Your answer is the lines below, exactly, from the one that contains "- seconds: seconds" through the one that contains "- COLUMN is", both included.

==========

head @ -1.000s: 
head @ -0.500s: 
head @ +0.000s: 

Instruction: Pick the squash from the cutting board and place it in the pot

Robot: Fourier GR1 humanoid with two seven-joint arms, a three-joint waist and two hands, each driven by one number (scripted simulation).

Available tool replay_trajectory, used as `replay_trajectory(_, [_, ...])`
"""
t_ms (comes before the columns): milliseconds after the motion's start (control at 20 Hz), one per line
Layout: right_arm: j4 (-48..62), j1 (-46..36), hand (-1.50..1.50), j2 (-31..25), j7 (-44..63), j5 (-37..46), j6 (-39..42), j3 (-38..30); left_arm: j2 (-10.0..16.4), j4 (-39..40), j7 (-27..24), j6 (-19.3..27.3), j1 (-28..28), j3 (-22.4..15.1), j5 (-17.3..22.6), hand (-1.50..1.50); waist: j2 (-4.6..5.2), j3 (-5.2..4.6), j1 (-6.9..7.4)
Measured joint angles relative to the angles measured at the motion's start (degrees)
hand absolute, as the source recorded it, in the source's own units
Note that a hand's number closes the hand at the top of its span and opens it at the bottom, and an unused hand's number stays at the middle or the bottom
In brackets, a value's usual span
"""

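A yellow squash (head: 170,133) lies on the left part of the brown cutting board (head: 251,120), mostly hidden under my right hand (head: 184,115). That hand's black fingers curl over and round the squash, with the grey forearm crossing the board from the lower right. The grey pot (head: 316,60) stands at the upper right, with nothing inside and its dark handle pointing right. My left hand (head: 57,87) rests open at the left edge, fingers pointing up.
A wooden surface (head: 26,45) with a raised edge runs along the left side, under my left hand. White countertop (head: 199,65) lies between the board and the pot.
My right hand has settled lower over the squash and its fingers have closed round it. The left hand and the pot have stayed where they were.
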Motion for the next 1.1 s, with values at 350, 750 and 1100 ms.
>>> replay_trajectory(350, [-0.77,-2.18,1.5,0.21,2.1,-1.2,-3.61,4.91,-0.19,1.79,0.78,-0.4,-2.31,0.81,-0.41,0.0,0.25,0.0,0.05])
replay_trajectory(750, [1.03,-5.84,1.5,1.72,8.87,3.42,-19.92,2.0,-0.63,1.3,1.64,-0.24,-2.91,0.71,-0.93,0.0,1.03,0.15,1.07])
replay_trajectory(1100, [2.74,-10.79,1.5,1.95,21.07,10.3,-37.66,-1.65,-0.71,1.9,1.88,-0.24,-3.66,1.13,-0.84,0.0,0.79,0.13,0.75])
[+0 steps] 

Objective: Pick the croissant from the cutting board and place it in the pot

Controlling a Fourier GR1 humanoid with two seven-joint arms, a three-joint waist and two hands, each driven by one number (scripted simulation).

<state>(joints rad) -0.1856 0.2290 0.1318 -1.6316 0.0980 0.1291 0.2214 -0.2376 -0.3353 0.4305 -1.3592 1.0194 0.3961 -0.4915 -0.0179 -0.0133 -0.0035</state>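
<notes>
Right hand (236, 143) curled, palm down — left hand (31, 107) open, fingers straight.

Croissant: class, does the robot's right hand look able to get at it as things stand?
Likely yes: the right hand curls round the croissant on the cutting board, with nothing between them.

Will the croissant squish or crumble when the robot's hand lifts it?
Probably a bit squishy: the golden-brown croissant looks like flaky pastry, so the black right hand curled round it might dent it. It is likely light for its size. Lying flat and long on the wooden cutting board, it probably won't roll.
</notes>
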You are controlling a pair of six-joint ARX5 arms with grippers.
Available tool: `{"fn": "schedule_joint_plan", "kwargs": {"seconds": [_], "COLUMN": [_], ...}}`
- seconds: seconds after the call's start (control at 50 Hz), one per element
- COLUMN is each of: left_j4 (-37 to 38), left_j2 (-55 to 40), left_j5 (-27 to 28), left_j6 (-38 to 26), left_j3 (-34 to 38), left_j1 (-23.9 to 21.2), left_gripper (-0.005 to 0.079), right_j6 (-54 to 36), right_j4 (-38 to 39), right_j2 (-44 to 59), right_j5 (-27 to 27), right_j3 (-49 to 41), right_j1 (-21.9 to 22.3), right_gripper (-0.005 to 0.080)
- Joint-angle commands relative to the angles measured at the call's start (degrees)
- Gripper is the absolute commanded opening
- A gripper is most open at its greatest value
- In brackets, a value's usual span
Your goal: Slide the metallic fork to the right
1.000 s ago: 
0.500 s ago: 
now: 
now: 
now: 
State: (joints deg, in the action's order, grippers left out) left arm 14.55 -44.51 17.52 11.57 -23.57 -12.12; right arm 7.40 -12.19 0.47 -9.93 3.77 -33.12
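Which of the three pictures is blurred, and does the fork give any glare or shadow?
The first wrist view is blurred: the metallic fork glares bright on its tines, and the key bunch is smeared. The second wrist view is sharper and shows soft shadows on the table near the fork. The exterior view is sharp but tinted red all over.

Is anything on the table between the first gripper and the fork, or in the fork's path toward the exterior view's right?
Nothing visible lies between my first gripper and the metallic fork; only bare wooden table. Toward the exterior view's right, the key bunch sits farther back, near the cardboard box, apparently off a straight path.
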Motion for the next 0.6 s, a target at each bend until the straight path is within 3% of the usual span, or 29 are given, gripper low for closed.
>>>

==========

#### Your solution
- seconds: seconds after the call's start (control at 50 Hz), one per element
- COLUMN is each of: left_j4 (-37 to 38), left_j2 (-55 to 40), left_j5 (-27 to 28), left_j6 (-38 to 26), left_j3 (-34 to 38), left_j1 (-23.9 to 21.2), left_gripper (-0.005 to 0.079), right_j6 (-54 to 36), right_j4 (-38 to 39), right_j2 (-44 to 59), right_j5 (-27 to 27), right_j3 (-49 to 41), right_j1 (-21.9 to 22.3), right_gripper (-0.005 to 0.080)

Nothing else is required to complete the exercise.